Before Elliot could react, Moretti lunged forward with surprising speed for a man with a concussion. His hand flashed out, and the scalpel plunged into Keene’s chest with perfect surgical accuracy, sliding between his ribs and into his heart.

“That was for Helena,” Moretti growled, twisting the blade before yanking it free.

Blood bubbled from Keene’s lips as he slid to the floor, eyes wide with shock. He tried to speak, but only a wet gurgle emerged. His hands clutched at the wound, fingers scrabbling uselessly against his lab coat as the crimson stain spread.

Elliot stood frozen, the pistol still aimed at where Keene’s head had been moments before. Part of him—the part that had been trained to preserve life, to bring people home safely, to follow rules of engagement—wanted to intervene, to save Keene, to arrest Moretti for what he’d just done.

But another part, the part that had held Rue as she bled, the part that had seen the frozen bodies at Takahe Station, the part that understood exactly what Moretti had lost, kept him rooted to the spot.

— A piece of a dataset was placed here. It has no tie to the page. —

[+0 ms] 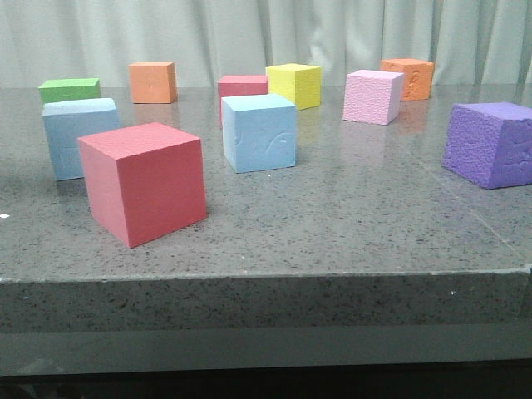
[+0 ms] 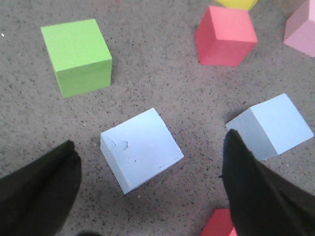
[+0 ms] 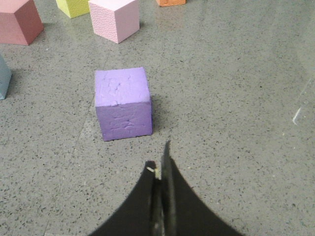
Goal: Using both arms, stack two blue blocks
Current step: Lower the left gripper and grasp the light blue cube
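Blue blocks both sit on the grey table (image 1: pixel 349 216), apart and unstacked: left block (image 1: pixel 79 137) behind the near red cube (image 1: pixel 143 183), partly hidden by it; centre block (image 1: pixel 259 131) in front of the far red cube (image 1: pixel 243 87). Left gripper (image 2: pixel 150 191) spread wide, hovering over the left block (image 2: pixel 141 149), not touching. Right gripper (image 3: pixel 160 169) pressed together, empty, near the purple cube (image 3: pixel 123 103).

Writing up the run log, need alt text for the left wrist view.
The open left gripper hovers over a grey speckled table, its black fingers straddling one blue block. A second blue block lies apart, with green and red cubes beyond.
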Controlling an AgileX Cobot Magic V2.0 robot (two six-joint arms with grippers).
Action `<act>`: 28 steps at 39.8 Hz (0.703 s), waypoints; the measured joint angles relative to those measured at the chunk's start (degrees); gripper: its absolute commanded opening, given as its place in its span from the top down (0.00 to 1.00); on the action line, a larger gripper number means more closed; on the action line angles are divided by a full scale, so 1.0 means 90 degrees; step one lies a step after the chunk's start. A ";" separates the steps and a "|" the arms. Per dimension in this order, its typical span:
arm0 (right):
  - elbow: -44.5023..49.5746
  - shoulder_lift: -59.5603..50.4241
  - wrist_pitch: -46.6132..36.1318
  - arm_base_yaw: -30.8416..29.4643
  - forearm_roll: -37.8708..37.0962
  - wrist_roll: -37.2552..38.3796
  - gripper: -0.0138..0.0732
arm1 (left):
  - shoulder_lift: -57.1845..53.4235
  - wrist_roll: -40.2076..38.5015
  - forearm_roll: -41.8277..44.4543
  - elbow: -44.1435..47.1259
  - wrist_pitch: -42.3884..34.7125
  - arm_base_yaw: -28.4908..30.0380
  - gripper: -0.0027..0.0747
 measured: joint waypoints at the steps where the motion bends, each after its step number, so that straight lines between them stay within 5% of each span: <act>1: 0.0000 0.0000 0.0000 0.0000 0.0000 0.0000 0.92 | 0.0150 -0.0014 -0.0042 -0.0104 0.0139 0.0000 0.24; 28: 0.0000 0.0000 0.0000 0.0000 0.0000 -0.0013 0.92 | 0.2650 -0.1121 -0.0017 -0.2316 0.2419 0.0000 0.24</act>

Keene’s eyes fixed on Elliot’s face for one final moment before the light in them dimmed, his body going slack as death claimed him.

Moretti stepped back. “I found her,” he said quietly. “At Takahe. I found all of them. Helena stayed with them until the end, trying to help, trying to find a cure.”

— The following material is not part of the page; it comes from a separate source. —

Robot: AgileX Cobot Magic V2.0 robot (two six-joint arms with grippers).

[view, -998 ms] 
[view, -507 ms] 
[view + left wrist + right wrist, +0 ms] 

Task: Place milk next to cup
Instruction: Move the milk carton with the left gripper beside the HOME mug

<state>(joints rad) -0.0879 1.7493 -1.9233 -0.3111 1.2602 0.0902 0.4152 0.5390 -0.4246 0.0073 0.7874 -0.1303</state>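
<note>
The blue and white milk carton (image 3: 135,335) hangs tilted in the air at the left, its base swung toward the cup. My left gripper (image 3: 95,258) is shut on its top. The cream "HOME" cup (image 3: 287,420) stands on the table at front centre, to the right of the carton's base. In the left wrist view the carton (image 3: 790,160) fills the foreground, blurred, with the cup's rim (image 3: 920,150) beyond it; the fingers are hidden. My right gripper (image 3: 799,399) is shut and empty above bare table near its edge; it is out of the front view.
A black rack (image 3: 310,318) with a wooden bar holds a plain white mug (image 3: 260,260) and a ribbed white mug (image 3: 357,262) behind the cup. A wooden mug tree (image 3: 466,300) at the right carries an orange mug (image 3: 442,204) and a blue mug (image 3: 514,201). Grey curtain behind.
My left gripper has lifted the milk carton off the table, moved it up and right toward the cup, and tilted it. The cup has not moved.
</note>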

Elliot lowered his weapon slowly. “You knew? All this time?”

Moretti nodded, his shoulders slumping, the adrenaline visibly draining from him.

“I knew Jess was Preatorian when I hired her to come with me, and I knew about the experiment they were planning with your expedition. That’s why I came here.

I just needed to wait until she called them in to find out which of the rest of you was responsible for Helena. ”

“You played us.” Elliot could see it so clearly now and couldn’t help the bloom of respect. It wasn’t often someone outmaneuvered him so completely.

Moretti gave a laugh devoid of humor. “I played everyone. I wanted revenge. Was blinded by it.” His gaze dropped to the scalpel in his hand, as if he were seeing it for the first time. He let it clatter to the floor.

A short spurt of gunfire popped from somewhere behind them.

That would be Dom and the others securing the facility, clearing out the remaining Praetorian forces.

And Rue—God, Rue. He needed to get back to her.

As if reading his mind, Moretti nodded, swaying slightly on his feet. The burst of energy that had carried him this far was clearly fading. “Go. I’ll wait here.”

Elliot hesitated, torn between his duty to secure the pathogen and his instinct to help this broken man who’d just enacted the vengeance Elliot himself had been contemplating.

“Helena emailed me all of her records,” Moretti continued, his voice growing distant. “Everything Praetorian tried to cover up, she documented. It’s all on my computer.” He lifted his gaze. “Make it right.”

“We will,” Elliot promised. “We’ll make sure everyone knows the truth. About Helena, about Takahe, about all of it.”

Moretti nodded, sinking down to sit against the wall opposite Keene’s body. “Good. That’s... good.”

Elliot backed toward the door, unwilling to turn his back on the scene. Not out of fear for his safety, but because it felt wrong somehow, disrespectful of what had just transpired.

“Moretti,” he said as he reached the doorway. “For what it’s worth, I’m sorry about Helena.”

“So am I,” Moretti replied, then picked up the scalpel again and stabbed it into his own neck.

“Fuck!” Elliot surged forward a step, but there was nothing he could do. Like with Keene, the aim had been perfectly surgical. Blood pumped from the wound in a steady, heavy spray.

Moretti smiled, then his eyes rolled back and his body went limp.

Elliot stood frozen, staring until his brain kicked back into gear.

Rue.

He grabbed the case and ran, already calculating the fastest route back to her, assessing what medical supplies they might need, planning their extraction from this frozen hellhole.

Let her be alive. Please, let her be alive.